◆ **Required action**: Please set down exactly the lines of the listing below from the line containing "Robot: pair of" through the line containing "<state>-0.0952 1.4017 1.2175", both lines included, leaving out all other lines.

━━━━━━━━

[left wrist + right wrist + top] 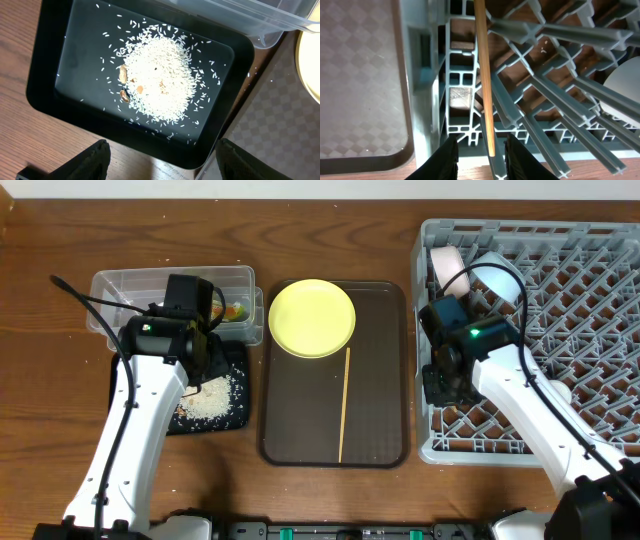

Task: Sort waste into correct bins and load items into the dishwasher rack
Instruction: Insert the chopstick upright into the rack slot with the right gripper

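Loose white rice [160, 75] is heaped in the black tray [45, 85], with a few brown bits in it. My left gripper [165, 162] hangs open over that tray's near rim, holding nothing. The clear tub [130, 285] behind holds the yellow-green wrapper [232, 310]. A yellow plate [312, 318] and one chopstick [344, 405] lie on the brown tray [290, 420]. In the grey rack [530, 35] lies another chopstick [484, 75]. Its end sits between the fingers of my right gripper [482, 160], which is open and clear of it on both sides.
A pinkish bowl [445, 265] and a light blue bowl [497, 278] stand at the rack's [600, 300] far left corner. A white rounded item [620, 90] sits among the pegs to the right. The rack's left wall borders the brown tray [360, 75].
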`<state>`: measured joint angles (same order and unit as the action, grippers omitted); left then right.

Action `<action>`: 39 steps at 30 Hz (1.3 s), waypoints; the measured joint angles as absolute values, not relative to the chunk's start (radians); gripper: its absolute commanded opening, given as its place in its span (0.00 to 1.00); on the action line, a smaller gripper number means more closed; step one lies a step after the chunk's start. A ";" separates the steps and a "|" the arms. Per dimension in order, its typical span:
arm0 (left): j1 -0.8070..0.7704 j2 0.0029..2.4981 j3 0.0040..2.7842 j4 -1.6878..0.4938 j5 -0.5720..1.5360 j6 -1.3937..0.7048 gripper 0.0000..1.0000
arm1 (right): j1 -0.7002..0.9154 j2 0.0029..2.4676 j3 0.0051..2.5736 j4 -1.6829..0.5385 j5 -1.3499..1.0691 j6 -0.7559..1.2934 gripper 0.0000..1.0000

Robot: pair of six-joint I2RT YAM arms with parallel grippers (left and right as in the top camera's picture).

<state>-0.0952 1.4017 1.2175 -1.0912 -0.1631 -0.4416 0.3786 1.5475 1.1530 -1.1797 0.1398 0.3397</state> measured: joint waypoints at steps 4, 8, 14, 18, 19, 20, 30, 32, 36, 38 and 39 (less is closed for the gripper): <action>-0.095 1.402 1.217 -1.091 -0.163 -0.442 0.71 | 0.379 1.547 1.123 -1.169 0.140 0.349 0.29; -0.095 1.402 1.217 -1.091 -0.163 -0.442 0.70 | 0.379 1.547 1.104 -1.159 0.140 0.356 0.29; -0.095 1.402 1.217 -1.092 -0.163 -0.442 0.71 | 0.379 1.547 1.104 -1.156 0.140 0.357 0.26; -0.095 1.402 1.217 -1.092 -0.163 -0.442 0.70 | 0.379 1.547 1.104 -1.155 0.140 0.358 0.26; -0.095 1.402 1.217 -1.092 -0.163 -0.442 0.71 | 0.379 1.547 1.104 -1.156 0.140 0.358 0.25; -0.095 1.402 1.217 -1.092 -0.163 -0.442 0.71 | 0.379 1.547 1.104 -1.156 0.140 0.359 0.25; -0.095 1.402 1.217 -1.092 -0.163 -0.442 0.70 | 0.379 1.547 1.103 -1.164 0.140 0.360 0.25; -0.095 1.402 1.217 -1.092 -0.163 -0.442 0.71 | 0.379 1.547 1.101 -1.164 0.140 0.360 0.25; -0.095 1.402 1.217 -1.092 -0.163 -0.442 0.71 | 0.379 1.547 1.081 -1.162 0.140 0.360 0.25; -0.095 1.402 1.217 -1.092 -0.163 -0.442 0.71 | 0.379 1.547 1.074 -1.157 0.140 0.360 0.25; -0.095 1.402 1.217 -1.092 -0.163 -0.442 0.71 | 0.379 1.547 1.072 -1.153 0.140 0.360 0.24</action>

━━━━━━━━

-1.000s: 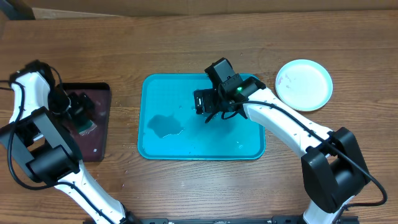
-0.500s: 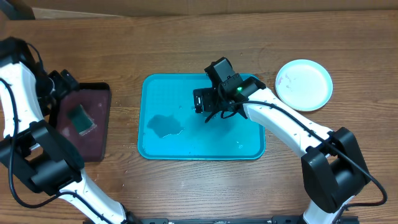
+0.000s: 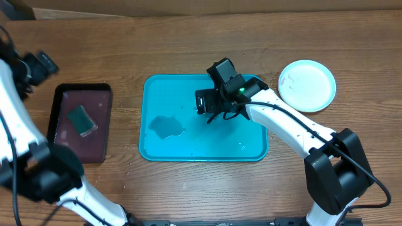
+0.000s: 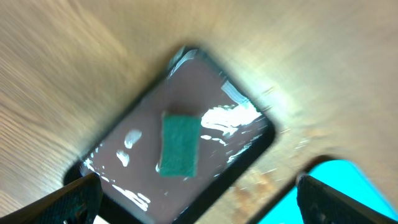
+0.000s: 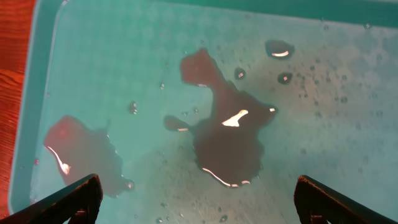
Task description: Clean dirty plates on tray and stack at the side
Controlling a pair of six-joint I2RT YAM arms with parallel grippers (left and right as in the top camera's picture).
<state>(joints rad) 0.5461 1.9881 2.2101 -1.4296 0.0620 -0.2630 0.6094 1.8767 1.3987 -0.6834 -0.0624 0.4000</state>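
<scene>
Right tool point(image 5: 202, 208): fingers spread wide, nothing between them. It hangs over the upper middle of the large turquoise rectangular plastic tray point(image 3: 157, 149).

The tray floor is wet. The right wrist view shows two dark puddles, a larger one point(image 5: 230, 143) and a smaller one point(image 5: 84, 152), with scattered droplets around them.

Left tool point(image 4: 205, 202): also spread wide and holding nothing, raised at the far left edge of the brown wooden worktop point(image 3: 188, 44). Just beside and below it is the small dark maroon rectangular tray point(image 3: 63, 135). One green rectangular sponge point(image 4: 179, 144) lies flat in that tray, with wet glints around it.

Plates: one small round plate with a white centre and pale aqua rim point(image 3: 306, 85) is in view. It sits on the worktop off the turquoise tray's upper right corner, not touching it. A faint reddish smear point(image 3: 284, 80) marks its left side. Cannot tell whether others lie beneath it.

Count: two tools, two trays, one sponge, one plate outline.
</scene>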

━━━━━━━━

◆ **The completed task**:
Robot: pair of six-joint I2RT YAM arms with parallel grippers (left and right as in the top camera's picture).

<state>-0.0952 1.4017 1.2175 -1.0912 -0.1631 -0.4416 0.3786 1.5475 1.1530 -1.1797 0.1398 0.3397</state> measured: joint waypoints at steps 4, 8, 14, 18, 19, 20, 30, 32, 36, 38 and 39 (less is closed for the gripper): <action>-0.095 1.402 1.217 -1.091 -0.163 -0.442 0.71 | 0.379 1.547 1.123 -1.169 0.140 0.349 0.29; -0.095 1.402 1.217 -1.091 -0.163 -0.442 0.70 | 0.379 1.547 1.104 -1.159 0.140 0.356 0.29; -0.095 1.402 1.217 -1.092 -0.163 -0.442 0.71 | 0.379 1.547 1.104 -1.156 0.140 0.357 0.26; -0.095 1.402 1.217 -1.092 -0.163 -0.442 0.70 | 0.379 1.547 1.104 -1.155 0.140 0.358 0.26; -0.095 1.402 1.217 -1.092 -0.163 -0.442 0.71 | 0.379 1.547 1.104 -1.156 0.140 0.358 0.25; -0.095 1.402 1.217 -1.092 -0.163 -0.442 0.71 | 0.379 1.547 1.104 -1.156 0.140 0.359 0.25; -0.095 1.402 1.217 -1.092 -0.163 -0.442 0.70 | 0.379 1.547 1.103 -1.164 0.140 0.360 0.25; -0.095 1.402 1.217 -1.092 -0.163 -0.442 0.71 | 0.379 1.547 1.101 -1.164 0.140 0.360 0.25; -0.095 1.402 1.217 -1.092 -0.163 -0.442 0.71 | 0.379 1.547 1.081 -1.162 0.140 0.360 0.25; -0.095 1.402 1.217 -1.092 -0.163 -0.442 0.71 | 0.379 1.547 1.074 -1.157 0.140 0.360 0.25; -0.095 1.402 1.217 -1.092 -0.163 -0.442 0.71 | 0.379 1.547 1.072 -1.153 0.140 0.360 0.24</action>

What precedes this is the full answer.